Abstract: Purpose of review
Atherosclerosis is the leading cause of cardiovascular disease (CVD) and stroke. Typically, atherosclerotic calcium is found during the mature stage of the atherosclerosis disease. It is therefore often a challenge to identify and quantify the calcium. This is due to the presence of multiple components of plaque buildup in the arterial walls.

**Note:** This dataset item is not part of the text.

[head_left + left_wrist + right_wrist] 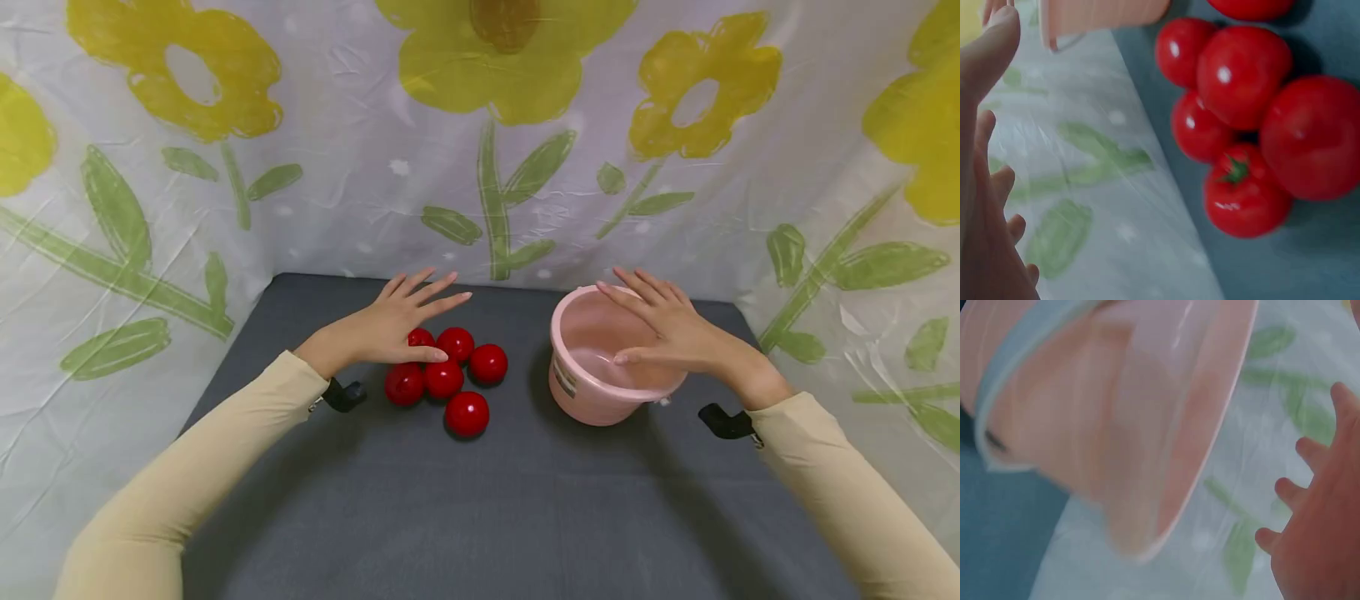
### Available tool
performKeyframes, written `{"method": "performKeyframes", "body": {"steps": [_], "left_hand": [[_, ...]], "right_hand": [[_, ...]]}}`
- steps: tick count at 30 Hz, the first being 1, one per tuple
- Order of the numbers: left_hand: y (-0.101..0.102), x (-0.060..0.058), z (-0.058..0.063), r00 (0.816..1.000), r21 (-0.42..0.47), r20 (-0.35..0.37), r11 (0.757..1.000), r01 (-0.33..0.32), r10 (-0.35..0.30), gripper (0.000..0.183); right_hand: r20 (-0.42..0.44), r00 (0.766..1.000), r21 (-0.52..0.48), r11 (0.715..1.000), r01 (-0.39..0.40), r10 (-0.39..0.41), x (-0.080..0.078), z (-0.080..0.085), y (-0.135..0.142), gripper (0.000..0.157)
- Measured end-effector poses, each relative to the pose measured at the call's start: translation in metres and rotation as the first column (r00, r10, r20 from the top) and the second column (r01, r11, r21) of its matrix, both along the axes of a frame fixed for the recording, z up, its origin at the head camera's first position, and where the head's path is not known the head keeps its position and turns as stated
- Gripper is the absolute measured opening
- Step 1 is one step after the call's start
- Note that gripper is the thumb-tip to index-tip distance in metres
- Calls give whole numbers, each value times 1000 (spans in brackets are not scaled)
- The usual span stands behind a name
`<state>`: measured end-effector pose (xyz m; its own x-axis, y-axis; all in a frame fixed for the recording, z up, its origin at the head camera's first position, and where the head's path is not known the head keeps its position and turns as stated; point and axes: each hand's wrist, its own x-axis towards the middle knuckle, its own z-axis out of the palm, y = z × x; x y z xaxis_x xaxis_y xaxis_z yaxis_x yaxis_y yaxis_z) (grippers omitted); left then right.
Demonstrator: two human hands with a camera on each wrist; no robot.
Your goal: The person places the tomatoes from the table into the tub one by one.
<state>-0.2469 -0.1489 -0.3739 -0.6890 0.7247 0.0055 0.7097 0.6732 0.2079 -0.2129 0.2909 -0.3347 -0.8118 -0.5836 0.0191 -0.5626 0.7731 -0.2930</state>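
Several red tomatoes [467, 414] lie in a loose group on the dark cloth, left of the middle. Over the back of that group hovers my left hand [390, 323], fingers spread and holding nothing. In the left wrist view one tomato [1247, 190] shows its green stem. A pink bucket [592, 404] stands upright to the right of the tomatoes, and its inside looks bare in the head view. My right hand [671, 329] is spread above the bucket's right side, with nothing in it. The bucket's pale handle [988, 419] hangs at its side in the right wrist view.
The dark grey cloth [450, 517] covers the work surface. Behind and on both sides hang pale sheets [345, 192] with yellow flowers and green leaves. A black wrist mount [347, 395] sits under the left wrist, another [726, 422] under the right.
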Motion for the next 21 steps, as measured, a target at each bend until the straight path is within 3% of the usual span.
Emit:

The American College of Cardiology/American Heart Association guidelines point to the importance of calcium in the coronary and carotid arteries and further recommend its quantification for the prevention of heart disease. It is therefore essential to stratify the CVD risk of the patient into low- and high-risk bins.
Recent finding
Calcium formation in the artery walls is multifocal in nature with sizes at the micrometer level. Thus, its detection requires high-resolution imaging. Clinical experience has shown that even though optical coherence tomography offers better resolution, intravascular ultrasound still remains an important imaging modality for coronary wall imaging. For a computer-based analysis system to be complete, it must be scientifically and clinically validated. This study presents a state-of-the-art review (condensation of 152 publications after examining 200 articles) covering the methods for calcium detection and its quantification for coronary and carotid arteries, the pros and cons of these methods, and the risk stratification strategies. The review also presents different kinds of statistical models and gold standard solutions for the evaluation of software systems useful for calcium detection and quantification. Finally, the review concludes with a possible vision for designing the next-generation system for better clinical outcomes.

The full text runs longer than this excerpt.